From 10 Weeks to One

Upon receiving the DNA, Dr. Smith and his team “booted up” the virus by transfecting dog bone cancer cells that expressed the sequence and produced more viral DNA. This process of infecting cells and collecting the virus continues until enough of the virus is available to infect dogs.

Then, the Auburn team will test the virus in tissue cultures to prove it only infects and replicates within osteosarcoma cells and not healthy ones.

“This collaboration speaks to how a team can come together to do a scientifically and clinically important research project, do it gracefully, and inexpensively,” said Hessel. “It also speaks to how synthetic biology will be conducted in the future. You have a design team, an engineering team, and a clinical research team that design, build, and test to learn and we all learned a lot.”
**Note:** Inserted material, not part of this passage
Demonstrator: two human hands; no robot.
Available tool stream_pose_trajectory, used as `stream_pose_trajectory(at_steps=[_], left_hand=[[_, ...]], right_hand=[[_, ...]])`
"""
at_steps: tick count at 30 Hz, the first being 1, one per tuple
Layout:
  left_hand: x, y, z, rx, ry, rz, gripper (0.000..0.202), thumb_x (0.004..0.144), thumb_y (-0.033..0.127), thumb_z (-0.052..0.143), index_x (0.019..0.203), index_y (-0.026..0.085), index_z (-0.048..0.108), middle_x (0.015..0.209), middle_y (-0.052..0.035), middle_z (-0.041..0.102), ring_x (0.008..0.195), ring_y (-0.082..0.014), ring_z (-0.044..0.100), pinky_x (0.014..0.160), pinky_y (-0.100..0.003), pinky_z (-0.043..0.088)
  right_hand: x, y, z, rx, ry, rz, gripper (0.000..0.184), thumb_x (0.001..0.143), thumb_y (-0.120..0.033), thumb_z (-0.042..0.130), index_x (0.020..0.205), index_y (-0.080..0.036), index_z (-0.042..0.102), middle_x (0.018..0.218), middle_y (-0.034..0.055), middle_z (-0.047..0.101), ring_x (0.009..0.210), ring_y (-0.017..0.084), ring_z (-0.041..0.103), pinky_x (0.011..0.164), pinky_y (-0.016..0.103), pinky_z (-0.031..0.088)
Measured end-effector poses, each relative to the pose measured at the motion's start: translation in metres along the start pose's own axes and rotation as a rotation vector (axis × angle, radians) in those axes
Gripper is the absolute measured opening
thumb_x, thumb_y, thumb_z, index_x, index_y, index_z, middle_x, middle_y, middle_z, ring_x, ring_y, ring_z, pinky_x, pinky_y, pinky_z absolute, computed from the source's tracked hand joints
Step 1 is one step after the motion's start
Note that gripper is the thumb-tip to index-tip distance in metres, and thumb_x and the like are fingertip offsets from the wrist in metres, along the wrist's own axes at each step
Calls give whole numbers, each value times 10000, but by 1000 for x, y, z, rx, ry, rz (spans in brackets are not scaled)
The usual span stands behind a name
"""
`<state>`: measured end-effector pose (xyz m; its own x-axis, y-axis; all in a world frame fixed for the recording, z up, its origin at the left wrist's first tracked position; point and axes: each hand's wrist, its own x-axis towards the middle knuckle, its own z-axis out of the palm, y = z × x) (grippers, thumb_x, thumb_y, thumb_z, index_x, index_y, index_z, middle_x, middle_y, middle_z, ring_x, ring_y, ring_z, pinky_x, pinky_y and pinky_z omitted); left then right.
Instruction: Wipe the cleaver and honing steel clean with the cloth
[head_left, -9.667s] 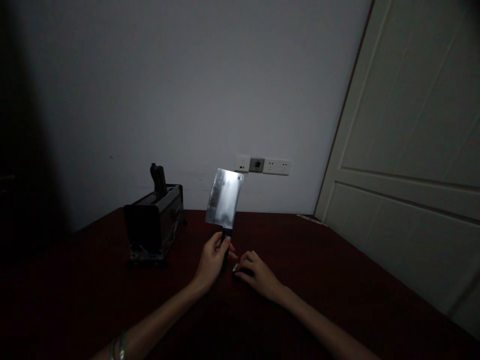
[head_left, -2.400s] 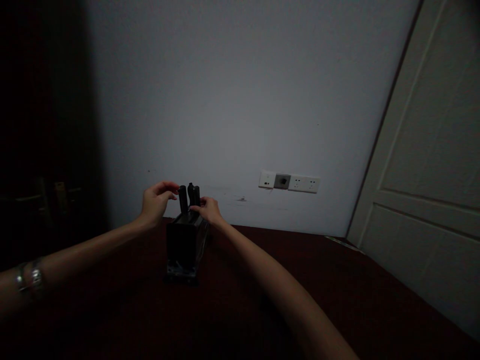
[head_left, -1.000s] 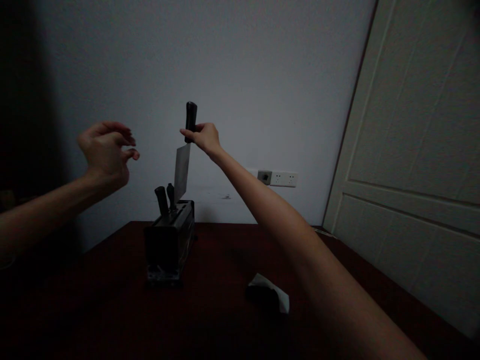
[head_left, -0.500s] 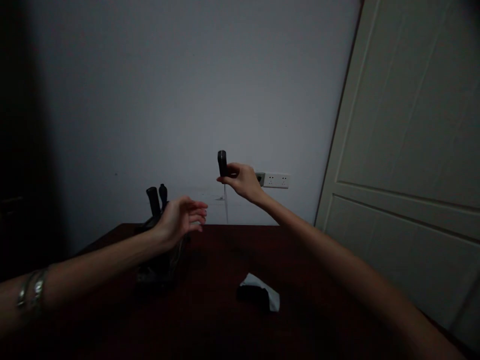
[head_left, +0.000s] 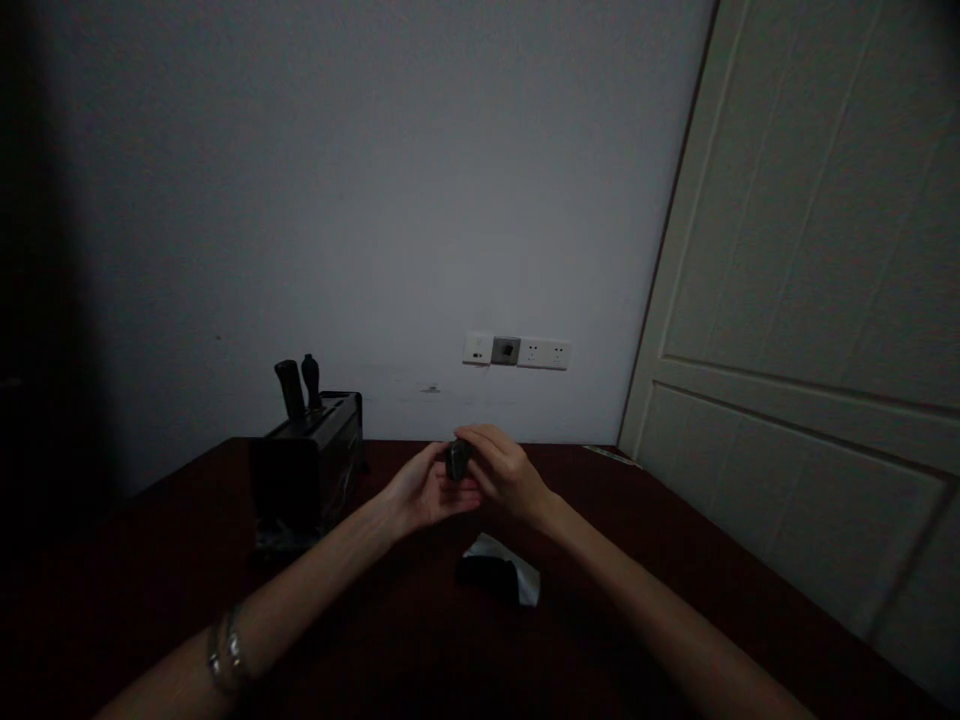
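My right hand [head_left: 511, 478] is closed on a dark-handled knife [head_left: 456, 460], low over the table's far part. The handle's butt end faces me, and the blade is hidden from this angle. Just to the left, my left hand [head_left: 427, 492] cups the same spot, palm up. Its thumb lies against the handle's left side, while its fingers stretch out loosely underneath. A dark knife block [head_left: 315, 455] stands left of my hands, with two black handles [head_left: 300, 388] sticking up out of its top.
On the dark red table [head_left: 592, 560], nearer to me, lies a white piece of paper or cloth [head_left: 517, 570] with something black against it. Wall sockets [head_left: 517, 351] sit behind my hands. A pale panelled door [head_left: 780, 300] rises along the right side.
My right hand has brought the knife down from in front of the wall, turning its handle end towards me. My left hand has moved right, from beside the knife block to the knife.
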<state>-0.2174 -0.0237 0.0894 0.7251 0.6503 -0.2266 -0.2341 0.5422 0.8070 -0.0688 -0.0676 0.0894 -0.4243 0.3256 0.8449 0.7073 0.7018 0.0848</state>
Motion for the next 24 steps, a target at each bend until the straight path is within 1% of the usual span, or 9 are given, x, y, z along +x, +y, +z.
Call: stream_pose_trajectory(at_steps=[3,5,7,10,14,17,21,24], left_hand=[[2,-9,-3,10,-38,-49,357,840,413,423,772,97,573,680,-107,649,622,-197,635,652,-319,512],[2,-13,-5,10,-67,-74,392,841,443,419,757,95,580,668,-100,651,597,-189,632,640,-316,514],[3,-17,-6,-6,-84,-84,377,840,438,431,752,104,582,654,-80,651,582,-185,630,639,-327,517],[5,-24,-9,-36,-78,-99,301,832,396,478,778,120,584,652,-58,654,594,-187,635,652,-345,519],[10,-36,-17,-71,-56,-103,260,834,361,504,799,116,584,668,-53,655,598,-177,635,640,-327,522],[14,-44,-25,-71,-44,-100,232,845,306,495,785,101,586,668,-60,650,580,-166,629,615,-303,523],[18,-50,-32,-82,-89,-66,174,833,235,507,778,91,588,656,-57,635,552,-157,614,583,-296,522],[19,-50,-33,-54,-63,0,139,820,195,516,762,91,588,643,-51,626,524,-143,598,541,-272,514]], right_hand=[[-13,-3,-1,-42,-38,-100,407,840,-105,434,1245,-131,406,1084,159,579,1055,206,525,860,386,498],[-20,-5,0,-75,-66,-149,420,840,-112,451,1255,-107,391,1097,172,575,1074,212,517,857,382,507],[-27,-7,1,-118,-97,-193,405,844,-108,450,1245,-89,403,1095,177,582,1092,218,512,864,378,509],[-37,-9,6,-156,-101,-234,370,848,-96,436,1217,-74,441,1068,178,605,1097,222,519,878,368,506],[-49,-8,13,-189,-83,-234,330,850,-97,436,1173,-64,493,1056,177,611,1086,221,526,887,363,495],[-56,-8,18,-254,-74,-213,303,864,-122,421,1146,-88,525,1034,159,617,1029,215,542,864,369,492],[-64,-8,22,-334,-106,-193,326,882,-173,398,1190,-136,499,996,128,631,926,213,556,778,378,491],[-65,-13,24,-372,-131,-184,363,873,-197,422,1227,-130,462,1017,126,625,889,220,548,747,378,472]])
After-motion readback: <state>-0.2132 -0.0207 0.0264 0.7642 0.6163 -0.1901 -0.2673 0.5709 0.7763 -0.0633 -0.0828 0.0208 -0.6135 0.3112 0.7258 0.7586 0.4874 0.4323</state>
“This collaboration allowed us to prove our process is scalable in length,” said Leake. “That scalability, combined with the ability to create more complex sequences inexpensively, will change the way researchers conduct experiments. Instead of creating multiple DNA vectors by hand to conduct an experiment, scientists will simply order the sequence and its variants and use it. It is akin to the way we used to make buffers—now we just order them because they are so inexpensive.”

Dr. Smith estimates dogs will receive the treatment for the first time in 2017. When asked what’s next, Dr. Smith answers: “We’re working on a methodology to bring the synthesis timeframe from eight to 10 weeks to one week or less. Eventually, we want to create an intelligent system that would sequence the tumor and help a vet decide what therapeutic virus to build. Gen9’s technology is extremely powerful for making  personalized  treatments. It will make it possible to treat cancer in ways that we never have before.”